Обсуждение: Optimization required for multiple insertions in PostgreSQL

Поиск
Список
Период
Сортировка

Optimization required for multiple insertions in PostgreSQL

От
siva palanisamy
Дата:
I basically have 3 tables. One being the core table and the other 2 depend on the 1st. I have the requirement to add upto 70000 records in the tables. I do have constraints (primary & foreign keys, index, unique etc) set for the tables. I can't go for bulk import (using COPY command) as there is no standard .csv file in requirement, and the mapping is explicitly required plus few validations are externally applied in a C based programming file. Each record details (upto 70000) will be passed from .pgc (an ECPG based C Programming file) to postgresql file. It takes less time for the 1st few records and the performance is turning bad to the latter records! The result is very sad that it takes days to cover upto 20000! What are the performance measures could I step in into this? Please guide me

Re: Optimization required for multiple insertions in PostgreSQL

От
"Kevin Grittner"
Дата:
siva palanisamy <psivait@gmail.com> wrote:

> I basically have 3 tables. One being the core table and the other
> 2 depend on the 1st. I have the requirement to add upto 70000
> records in the tables. I do have constraints (primary & foreign
> keys, index, unique etc) set for the tables. I can't go for bulk
> import (using COPY command) as there is no standard .csv file in
> requirement, and the mapping is explicitly required plus few
> validations are externally applied in a C based programming file.
> Each record details (upto 70000) will be passed from .pgc (an ECPG
> based C Programming file) to postgresql file. It takes less time
> for the 1st few records and the performance is turning bad to the
> latter records! The result is very sad that it takes days to cover
> upto 20000! What are the performance measures could I step in into
> this? Please guide me

There's an awful lot you're not telling us, like what version of
PostgreSQL you're using, what your hardware looks like, how many
rows you're trying to insert per database transaction, what resource
looks like on the machine when it's running slow, what the specific
slow queries are and what their execution plans look like, etc.  I
could make a lot of guesses and take a shot in the dark with some
generic advice, but you would be better served by the more specific
advice you will get if you provide more detail.

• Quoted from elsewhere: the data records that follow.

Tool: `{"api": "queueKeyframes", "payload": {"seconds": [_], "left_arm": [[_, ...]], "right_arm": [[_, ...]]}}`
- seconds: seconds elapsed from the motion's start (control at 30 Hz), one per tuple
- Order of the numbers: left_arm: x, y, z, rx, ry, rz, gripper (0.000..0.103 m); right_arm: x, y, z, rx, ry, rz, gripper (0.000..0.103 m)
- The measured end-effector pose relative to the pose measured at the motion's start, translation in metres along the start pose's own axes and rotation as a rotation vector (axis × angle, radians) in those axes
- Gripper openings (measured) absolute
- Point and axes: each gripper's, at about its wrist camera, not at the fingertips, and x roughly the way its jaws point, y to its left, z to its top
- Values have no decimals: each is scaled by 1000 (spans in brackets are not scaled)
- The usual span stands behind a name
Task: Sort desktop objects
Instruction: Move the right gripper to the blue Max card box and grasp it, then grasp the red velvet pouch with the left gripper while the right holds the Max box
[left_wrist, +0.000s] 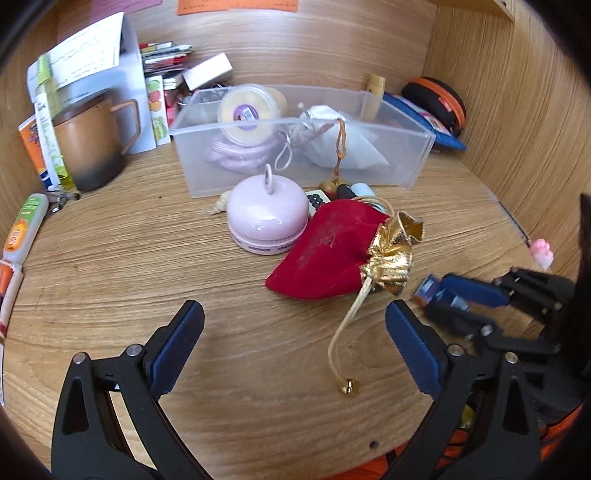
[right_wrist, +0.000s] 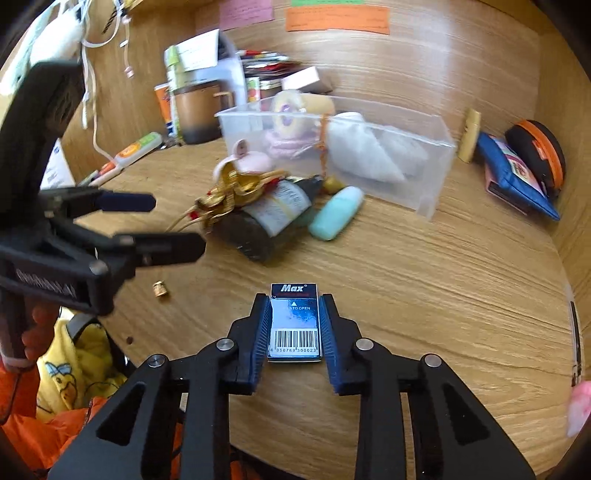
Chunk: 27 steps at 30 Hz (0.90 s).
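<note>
With the right gripper (right_wrist: 294, 325) clamped on the small staple box (right_wrist: 294, 322), which rests on the tabletop (right_wrist: 424, 280) near the clear bin (right_wrist: 436, 173), left gripper (left_wrist: 295, 332) jaws stand wide, empty. Risk: shallow side grip; box may slip when lifted.

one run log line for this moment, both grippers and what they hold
right gripper: shut on staple box, on desk | left gripper: open, empty, near red pouch | clear bin: behind
</note>
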Motion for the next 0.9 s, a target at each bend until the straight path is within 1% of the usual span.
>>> {"api": "queueKeyframes", "payload": {"seconds": [0.1,0.13,0.23,0.37,0.43,0.47,0.5,0.63,0.67,0.7,0.9], "left_arm": [[7,1,4,-16,-3,23,100],[8,3,6,-27,-9,19,100],[3,11,11,-77,-36,-39,100],[-2,13,18,-92,-71,-33,99],[-3,15,20,-104,-81,-34,93],[-2,16,21,-109,-80,-34,82],[-1,17,22,-111,-69,-41,74],[9,19,23,-125,-40,-44,63],[12,18,23,-125,-36,-47,56],[14,18,24,-127,-31,-50,52],[18,13,32,-146,-50,-48,52]], "right_arm": [[-4,-13,4,33,-12,0,25],[-6,-17,5,40,-18,-3,25],[-9,-23,8,45,-28,-19,25],[-10,-30,11,61,-34,-14,25],[-10,-32,14,61,-37,-19,25],[-10,-33,15,62,-39,-16,25],[-10,-34,16,62,-42,-13,25],[-10,-35,21,56,-46,-12,25],[-9,-35,22,54,-47,-10,25],[-9,-35,23,52,-48,-9,25],[-6,-33,27,38,-52,-5,25]]}}
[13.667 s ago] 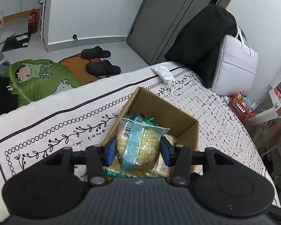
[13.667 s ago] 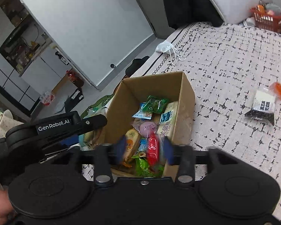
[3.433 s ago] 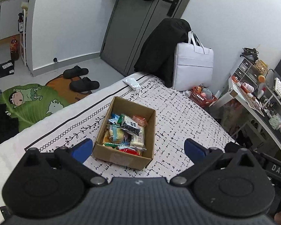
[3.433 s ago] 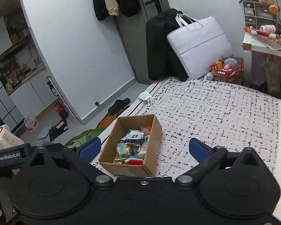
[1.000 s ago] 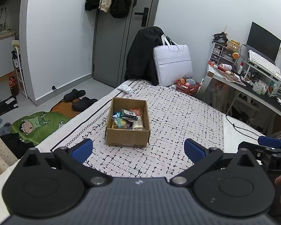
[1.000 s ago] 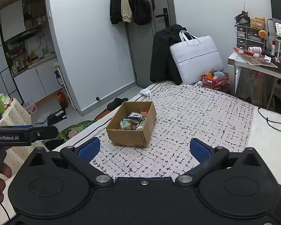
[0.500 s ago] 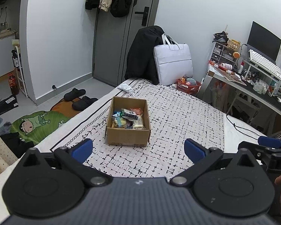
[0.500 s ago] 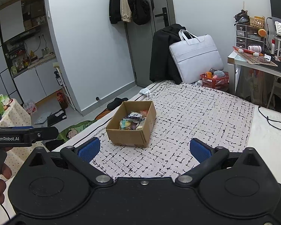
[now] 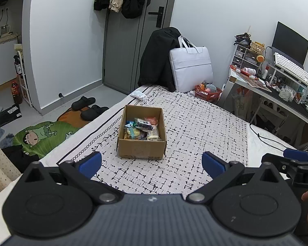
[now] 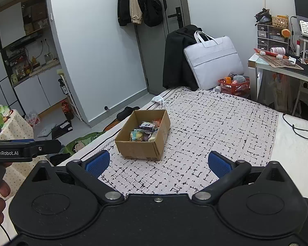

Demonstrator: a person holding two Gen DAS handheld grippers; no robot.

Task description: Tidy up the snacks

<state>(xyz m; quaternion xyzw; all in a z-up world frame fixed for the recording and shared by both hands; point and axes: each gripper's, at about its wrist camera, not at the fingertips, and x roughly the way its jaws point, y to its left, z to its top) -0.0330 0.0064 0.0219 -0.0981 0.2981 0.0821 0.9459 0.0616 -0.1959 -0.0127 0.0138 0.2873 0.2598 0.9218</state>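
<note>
An open cardboard box (image 9: 141, 149) stands on the patterned bed cover, filled with several snack packets (image 9: 141, 128). It also shows in the right wrist view (image 10: 140, 147) with the snacks (image 10: 145, 132) inside. My left gripper (image 9: 152, 164) is open and empty, held well back from the box. My right gripper (image 10: 158, 164) is open and empty too, equally far back. Each gripper shows at the edge of the other's view.
A white face mask (image 9: 139, 95) lies on the bed's far corner. A black coat (image 9: 159, 59) and white bag (image 9: 190, 67) lean behind the bed. A red basket (image 9: 207, 91) and a desk (image 9: 277, 94) are at right. Slippers (image 9: 89, 106) lie on the floor at left.
Since 13.7 s ago both grippers let go of snacks into the box, opened and pulled far back. In the last second they barely moved.
</note>
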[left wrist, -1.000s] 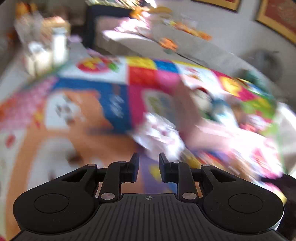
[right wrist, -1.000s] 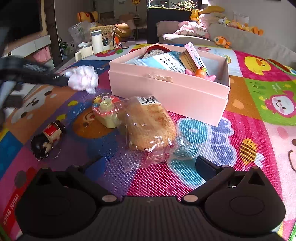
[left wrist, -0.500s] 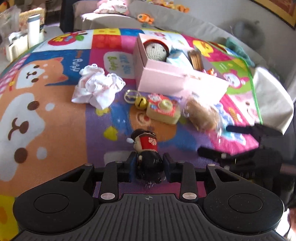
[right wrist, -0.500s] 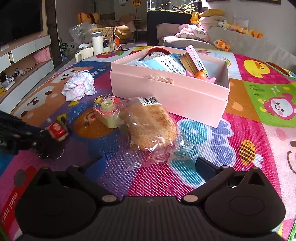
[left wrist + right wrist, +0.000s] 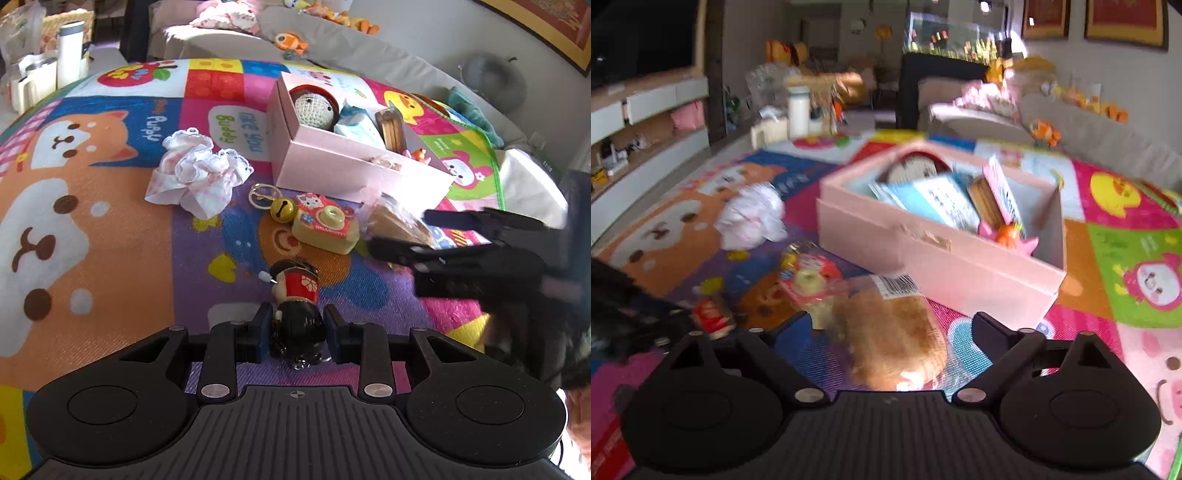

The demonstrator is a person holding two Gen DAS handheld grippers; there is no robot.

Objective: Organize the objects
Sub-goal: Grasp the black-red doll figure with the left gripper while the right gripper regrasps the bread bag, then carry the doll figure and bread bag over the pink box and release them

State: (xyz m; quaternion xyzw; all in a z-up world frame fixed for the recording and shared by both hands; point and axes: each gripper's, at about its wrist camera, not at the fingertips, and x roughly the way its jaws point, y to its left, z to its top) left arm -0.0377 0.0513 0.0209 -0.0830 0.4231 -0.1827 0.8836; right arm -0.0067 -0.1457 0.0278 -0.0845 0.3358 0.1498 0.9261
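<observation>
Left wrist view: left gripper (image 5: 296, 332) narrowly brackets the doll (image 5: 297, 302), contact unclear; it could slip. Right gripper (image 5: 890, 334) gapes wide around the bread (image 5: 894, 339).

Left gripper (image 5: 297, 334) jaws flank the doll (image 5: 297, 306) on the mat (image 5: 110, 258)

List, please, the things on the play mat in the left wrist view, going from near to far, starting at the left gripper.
left gripper → black-haired doll figure → yellow toy camera → gold bell keyring → crumpled white cloth → pink box.
</observation>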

Please review this page (and its links) and post again:

http://wiki.postgresql.org/wiki/SlowQueryQuestions

-Kevin

Re: Optimization required for multiple insertions in PostgreSQL

От
"Tomas Vondra"
Дата:
On 3 Listopad 2011, 16:52, siva palanisamy wrote:
> I basically have 3 tables. One being the core table and the other 2 depend
> on the 1st. I have the requirement to add upto 70000 records in the
> tables.
> I do have constraints (primary & foreign keys, index, unique etc) set for
> the tables. I can't go for bulk import (using COPY command) as there is no
> standard .csv file in requirement, and the mapping is explicitly required
> plus few validations are externally applied in a C based programming file.
> Each record details (upto 70000) will be passed from .pgc (an ECPG based C
> Programming file) to postgresql file. It takes less time for the 1st few
> records and the performance is turning bad to the latter records! The
> result is very sad that it takes days to cover upto 20000! What are the
> performance measures could I step in into this? Please guide me

As Kevin already pointed out, this overall and very vague description is
not sufficient. We need to know at least this for starters

- version of PostgreSQL
- environment (what OS, what hardware - CPU, RAM, drives)
- basic PostgreSQL config values (shared buffers, checkpoint segments)
- structure of the tables, indexes etc.
- output of vmstat/iostat collected when the inserts are slow

And BTW the fact that you're not using a standard .csv file does not mean
you can't use COPY. You can either transform the file to CSV or create it
on the fly.

Tomas


Re: Optimization required for multiple insertions in PostgreSQL

От
"Kevin Grittner"
Дата:
[Please keep the list copied.]

siva palanisamy <psivait@gmail.com> wrote:

> Could you pls guide me on how to minimize time consumption? I've
> postgresql 8.1.4; Linux OS.

Well, the first thing to do is to use a supported version of
PostgreSQL.  More recent releases perform better, for starters.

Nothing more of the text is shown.